== Task requirements ==
From the first line to the last, print the records exactly, leaving out the pictures.
((
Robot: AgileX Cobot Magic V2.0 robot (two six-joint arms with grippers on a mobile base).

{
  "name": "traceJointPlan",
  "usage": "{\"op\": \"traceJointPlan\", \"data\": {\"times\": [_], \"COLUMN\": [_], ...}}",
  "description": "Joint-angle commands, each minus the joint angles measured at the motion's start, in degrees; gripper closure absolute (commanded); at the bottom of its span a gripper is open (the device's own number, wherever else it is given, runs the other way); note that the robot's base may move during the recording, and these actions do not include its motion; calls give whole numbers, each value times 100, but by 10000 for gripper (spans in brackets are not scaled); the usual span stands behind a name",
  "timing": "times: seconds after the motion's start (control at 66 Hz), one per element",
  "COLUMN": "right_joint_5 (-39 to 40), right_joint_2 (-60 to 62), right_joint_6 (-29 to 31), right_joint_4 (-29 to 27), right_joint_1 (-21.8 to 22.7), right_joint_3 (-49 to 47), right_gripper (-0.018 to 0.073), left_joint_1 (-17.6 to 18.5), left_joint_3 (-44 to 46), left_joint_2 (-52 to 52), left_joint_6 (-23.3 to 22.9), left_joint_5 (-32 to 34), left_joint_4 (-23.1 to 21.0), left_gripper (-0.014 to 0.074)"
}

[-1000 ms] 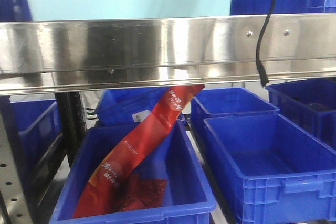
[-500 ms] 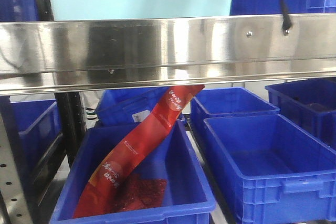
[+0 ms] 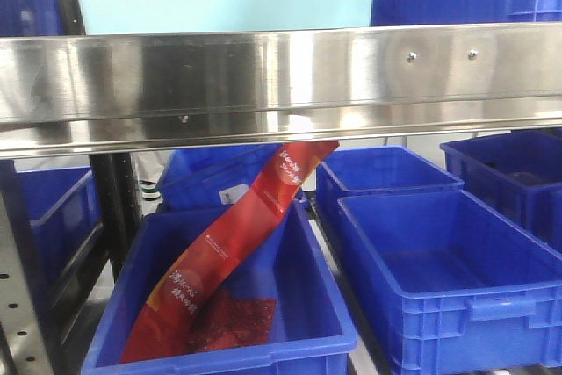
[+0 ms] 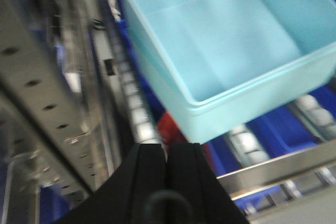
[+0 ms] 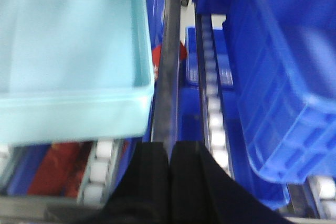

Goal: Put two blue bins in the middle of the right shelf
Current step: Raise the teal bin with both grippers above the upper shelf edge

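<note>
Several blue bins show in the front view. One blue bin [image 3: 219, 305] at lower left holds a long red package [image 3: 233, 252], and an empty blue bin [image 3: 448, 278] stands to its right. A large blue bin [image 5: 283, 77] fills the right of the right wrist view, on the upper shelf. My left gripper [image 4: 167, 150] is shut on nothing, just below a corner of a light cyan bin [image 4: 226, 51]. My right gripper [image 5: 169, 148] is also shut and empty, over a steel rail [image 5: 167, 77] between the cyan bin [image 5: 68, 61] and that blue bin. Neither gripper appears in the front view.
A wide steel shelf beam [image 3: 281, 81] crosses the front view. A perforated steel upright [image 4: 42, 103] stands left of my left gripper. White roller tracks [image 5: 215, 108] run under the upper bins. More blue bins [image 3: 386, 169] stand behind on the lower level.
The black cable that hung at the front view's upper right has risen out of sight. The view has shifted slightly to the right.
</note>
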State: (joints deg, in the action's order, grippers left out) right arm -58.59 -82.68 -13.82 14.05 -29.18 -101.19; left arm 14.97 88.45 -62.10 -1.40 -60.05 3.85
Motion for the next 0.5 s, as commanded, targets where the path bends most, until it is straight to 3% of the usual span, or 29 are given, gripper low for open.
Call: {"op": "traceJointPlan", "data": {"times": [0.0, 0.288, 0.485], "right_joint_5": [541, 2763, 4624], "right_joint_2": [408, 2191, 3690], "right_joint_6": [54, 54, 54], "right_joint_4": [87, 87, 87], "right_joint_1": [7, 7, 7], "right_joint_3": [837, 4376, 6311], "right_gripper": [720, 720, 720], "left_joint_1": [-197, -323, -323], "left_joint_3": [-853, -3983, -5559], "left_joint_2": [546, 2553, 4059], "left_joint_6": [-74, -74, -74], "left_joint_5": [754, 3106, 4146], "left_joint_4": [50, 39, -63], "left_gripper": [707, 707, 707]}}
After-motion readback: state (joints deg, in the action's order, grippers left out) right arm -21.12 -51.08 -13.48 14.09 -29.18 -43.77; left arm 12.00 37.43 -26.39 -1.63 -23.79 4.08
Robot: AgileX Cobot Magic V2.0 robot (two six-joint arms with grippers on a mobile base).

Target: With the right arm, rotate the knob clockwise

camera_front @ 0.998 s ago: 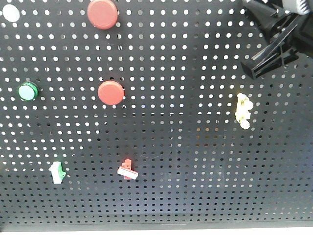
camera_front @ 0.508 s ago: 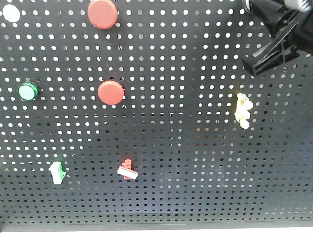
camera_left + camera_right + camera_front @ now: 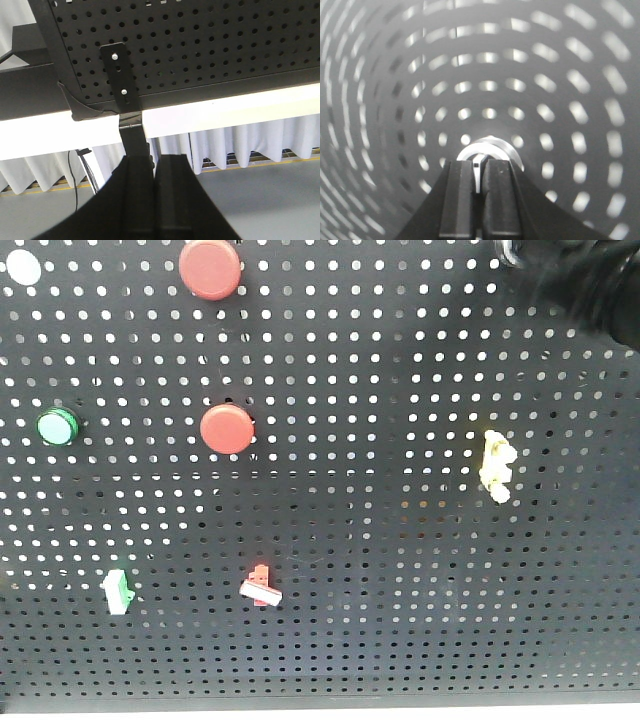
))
== Finished task ==
Robot: AgileX Cobot Magic V2.0 robot (two six-joint arms with grippers on a mobile base).

{
  "name": "traceJointPlan",
  "usage": "{\"op\": \"traceJointPlan\", \"data\": {\"times\": [_], \"COLUMN\": [_], ...}}",
  "description": "Joint-angle commands, each minus the joint angles measured at the motion's start, in degrees; gripper closure absolute (commanded); at the bottom of its span a gripper is open (the device's own number, wherever else it is given, runs the other way); note that the robot's base may move during the recording, and these actions do not include its motion; calls give whole numbers, each value times 100, but by 10000 for gripper (spans in brackets are not scaled); the usual span stands behind a name",
  "timing": "times: seconds after the motion's start (control at 66 Hz), one per element",
  "COLUMN": "right_joint_5 (-39 to 40), right_joint_2 (-60 to 62), right_joint_6 (-29 to 31), right_joint_4 (-29 to 27), right_joint_1 (-21.8 to 22.7), right_joint_3 (-49 to 47), right_gripper (-0.018 to 0.073), left_joint_1 (-17.6 to 18.5), left_joint_3 (-44 to 46), left_joint_2 (-52 to 52), left_joint_6 (-23.3 to 22.9), left_joint_5 (-32 to 34), left_joint_4 (-23.1 to 21.0), left_gripper (-0.014 to 0.074)"
}

[-1000 ms] 
[-500 ms] 
[+0 ms] 
[+0 ms] 
[+0 ms] 

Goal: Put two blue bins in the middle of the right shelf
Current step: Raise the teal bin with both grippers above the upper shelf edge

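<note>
Several blue bins show in the front view. One blue bin [image 3: 219, 305] at lower left holds a long red package [image 3: 233, 252], and an empty blue bin [image 3: 448, 278] stands to its right. A large blue bin [image 5: 283, 77] fills the right of the right wrist view, on the upper shelf. My left gripper [image 4: 167, 150] is shut on nothing, just below a corner of a light cyan bin [image 4: 226, 51]. My right gripper [image 5: 169, 148] is also shut and empty, over a steel rail [image 5: 167, 77] between the cyan bin [image 5: 68, 61] and that blue bin. Neither gripper appears in the front view.
A wide steel shelf beam [image 3: 281, 81] crosses the front view. A perforated steel upright [image 4: 42, 103] stands left of my left gripper. White roller tracks [image 5: 215, 108] run under the upper bins. More blue bins [image 3: 386, 169] stand behind on the lower level.
The black cable that hung at the front view's upper right has risen out of sight. The view has shifted slightly to the right.
</note>
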State: (joints deg, in the action's order, grippers left out) right arm -58.59 -82.68 -13.82 14.05 -29.18 -101.19; left arm 14.97 88.45 -62.10 -1.40 -60.05 3.85
Motion for the next 0.5 s, as commanded, targets where the path bends most, until it is straight to 3% of the usual span, or 29 are given, gripper low for open.
Call: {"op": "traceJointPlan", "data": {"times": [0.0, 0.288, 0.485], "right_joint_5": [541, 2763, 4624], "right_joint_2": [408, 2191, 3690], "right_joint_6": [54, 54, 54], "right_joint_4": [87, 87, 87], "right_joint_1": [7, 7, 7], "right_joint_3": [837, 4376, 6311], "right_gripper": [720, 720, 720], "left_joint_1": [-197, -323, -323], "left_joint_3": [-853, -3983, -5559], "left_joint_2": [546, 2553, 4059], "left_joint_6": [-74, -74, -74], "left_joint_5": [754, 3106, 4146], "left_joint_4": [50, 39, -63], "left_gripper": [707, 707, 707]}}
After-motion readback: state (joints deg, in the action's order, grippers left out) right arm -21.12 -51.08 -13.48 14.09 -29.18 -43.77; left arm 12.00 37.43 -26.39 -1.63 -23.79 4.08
Robot: AgileX Cobot Magic V2.0 robot (two six-joint arms with grippers on a mobile base).

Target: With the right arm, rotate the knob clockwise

camera_front @ 0.998 s ago: 
camera_front @ 0.508 s ago: 
camera_left + camera_right + camera_front @ now: 

Here the exercise is finished.